## [Work instructions]
The answer must be the full listing, repeated word for word.

## [Supplied data]
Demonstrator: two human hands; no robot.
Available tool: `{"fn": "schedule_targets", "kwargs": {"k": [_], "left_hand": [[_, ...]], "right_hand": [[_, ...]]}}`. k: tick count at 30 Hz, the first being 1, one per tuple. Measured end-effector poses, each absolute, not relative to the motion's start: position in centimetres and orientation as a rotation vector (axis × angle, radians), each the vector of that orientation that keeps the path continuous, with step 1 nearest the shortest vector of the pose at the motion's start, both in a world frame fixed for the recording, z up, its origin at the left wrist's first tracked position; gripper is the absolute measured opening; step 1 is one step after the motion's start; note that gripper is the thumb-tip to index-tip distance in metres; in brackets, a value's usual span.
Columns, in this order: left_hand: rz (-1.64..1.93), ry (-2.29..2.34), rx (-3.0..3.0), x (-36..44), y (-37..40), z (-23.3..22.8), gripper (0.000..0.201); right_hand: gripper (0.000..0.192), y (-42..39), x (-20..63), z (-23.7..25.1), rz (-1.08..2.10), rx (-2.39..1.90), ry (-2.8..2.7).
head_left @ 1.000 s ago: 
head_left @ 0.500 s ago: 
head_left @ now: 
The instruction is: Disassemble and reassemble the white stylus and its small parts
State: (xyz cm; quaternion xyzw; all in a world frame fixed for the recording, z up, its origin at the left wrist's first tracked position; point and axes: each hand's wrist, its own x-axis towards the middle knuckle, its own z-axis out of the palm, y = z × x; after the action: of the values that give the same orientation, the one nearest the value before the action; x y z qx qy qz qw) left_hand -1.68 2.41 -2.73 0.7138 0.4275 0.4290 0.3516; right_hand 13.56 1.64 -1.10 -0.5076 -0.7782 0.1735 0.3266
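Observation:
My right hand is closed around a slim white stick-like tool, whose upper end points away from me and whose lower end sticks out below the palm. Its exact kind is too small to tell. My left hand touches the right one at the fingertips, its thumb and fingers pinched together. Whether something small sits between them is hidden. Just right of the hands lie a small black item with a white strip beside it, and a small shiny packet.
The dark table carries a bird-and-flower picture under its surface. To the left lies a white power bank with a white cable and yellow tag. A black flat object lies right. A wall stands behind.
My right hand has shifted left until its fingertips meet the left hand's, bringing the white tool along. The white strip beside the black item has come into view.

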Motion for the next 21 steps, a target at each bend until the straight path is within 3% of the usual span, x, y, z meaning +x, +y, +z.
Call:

## [Exercise answer]
Demonstrator: two human hands; no robot.
Available tool: `{"fn": "schedule_targets", "kwargs": {"k": [_], "left_hand": [[_, ...]], "right_hand": [[_, ...]]}}`. k: tick count at 30 Hz, the first being 1, one per tuple. Measured end-effector poses, each absolute, not relative to the motion's start: position in centimetres and orientation as a rotation vector (axis × angle, radians), each the vector of that orientation that keeps the path continuous, with step 1 nearest the shortest vector of the pose at the motion's start, both in a world frame fixed for the recording, z up, its origin at the left wrist's first tracked position; gripper is the absolute measured opening; step 1 is one step after the motion's start; note that gripper is the thumb-tip to index-tip distance in metres; in brackets, a value's usual span.
Columns, in this order: left_hand: rz (-1.64..1.93), ry (-2.29..2.34), rx (-3.0..3.0), x (-36..44), y (-37..40), z (-23.3..22.8), gripper (0.000..0.201); right_hand: gripper (0.000..0.192), y (-42..39), x (-20..63), z (-23.7..25.1), rz (-1.08..2.10), rx (-2.39..1.90), ry (-2.8..2.7).
head_left @ 1.000 s ago: 
head_left @ 0.500 s ago: 
head_left @ now: 
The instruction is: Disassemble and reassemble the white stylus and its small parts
State: (xyz cm; quaternion xyzw; all in a world frame fixed for the recording, z up, its origin at the left wrist's first tracked position; point and axes: each hand's wrist, its own x-axis towards the middle knuckle, its own z-axis out of the palm, y = z × x; after the action: of the values that give the same orientation, the one nearest the value before the action; x y z qx qy qz qw) left_hand -1.68 2.41 -2.73 0.7138 0.4275 0.4290 0.3516; right_hand 13.56 1.64 -1.10 -0.5076 -0.7782 0.1735 0.3266
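Observation:
My right hand is closed around a slim white stick-like tool, whose upper end points away from me and whose lower end sticks out below the palm. Its exact kind is too small to tell. My left hand touches the right one at the fingertips, its thumb and fingers pinched together. Whether something small sits between them is hidden. Just right of the hands lie a small black item with a white strip beside it, and a small shiny packet.
The dark table carries a bird-and-flower picture under its surface. To the left lies a white power bank with a white cable and yellow tag. A black flat object lies right. A wall stands behind.
My right hand has shifted left until its fingertips meet the left hand's, bringing the white tool along. The white strip beside the black item has come into view.
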
Motion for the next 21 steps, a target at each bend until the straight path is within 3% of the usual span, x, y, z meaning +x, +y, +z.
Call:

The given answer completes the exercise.